Brevet Col. Brooke, with four companies of the Fourth Infantry, will proceed with as little delay as practicable to Tampa bay, east Florida, where he will establish a military post. He will select a position with a view to the health and in reference to the Florida Indians about to be removed to that vicinity agreeable to the late treaty. Upon this point he will consult Col. Gadsden, the commissioner employed in locating the Indians. . . .
The permanent headquarters of the Fourth Infantry will remain at Cantonment Clinch, and, should Col. Clinch have rejoined his regiment, on the receipt of this order he will be charged with the duty of preparing Col. Brooke's command for the expedition to Tampa.
By order of Major Gen.
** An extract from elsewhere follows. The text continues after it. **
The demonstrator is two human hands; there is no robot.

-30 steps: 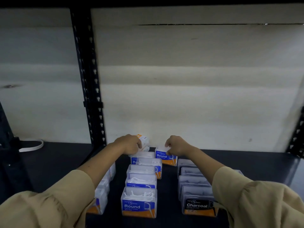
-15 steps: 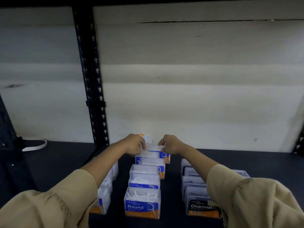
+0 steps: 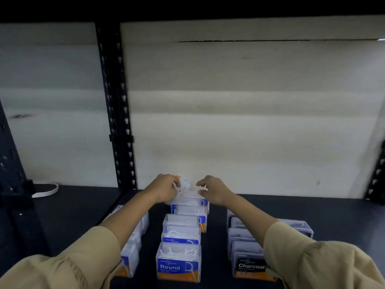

Brown.
E. Kirby, Aide-de-Camp.
It will be seen that the direction is to 'establish a military post.' It was for this 'post' that the tract in controversy was taken, and the statement in the report of Colonel Brooke, as one of the reasons for its selection, that, some 2 miles in [196 U.S. 100, 114] the rear of the place, a ridge of piney lands commences, to which the troops could retire with their tents on the slightest manifestation of disease, does not alter the fact that this tract was selected for the 'post.' The further fact that permanent headquarters of the Fourth Infantry were to remain at Cantonment Clinch is entirely consistent with the direction to Colonel Brooke to proceed with four companies to Tampa bay and there establish this military post. The judgment of the War Department, whose action is presumed to be the action of the Presidtent, was that, having reference to the Florida Indians who were about to be removed to that vicinity, it was important to have a military post established. Its permanence would depend largely on the developments of the future. It remained a military post for half a century, and a very large tract was, in 1830, set apart for a surrounding reservation. True, it has since been all abandoned, but, although it may have been within the contemplation of the authorities that a time would come when the necessity for this military post would cease, it was none the less for the time being a post established by the proper department of the government. It was until the post was abandoned an appropriation of the land for military purposes. Quite a number of reservations and posts in our western territory, once established, have afterwards been abandoned; but, while so appropriated they are excepted from the operation of the public land laws, and no right of an individual settler, attaches to, or hangs over, the land to interfere with such action as the government may thereafter see fit to take in respect to it. No cloud can be cast upon the title of the government,-nothing done by an individual to embarrass it in the future disposition of the land.
Without considering, therefore, the question of laches or limitation, we are of opinion that the decision of the Court of Appeals was correct, and it is affirmed.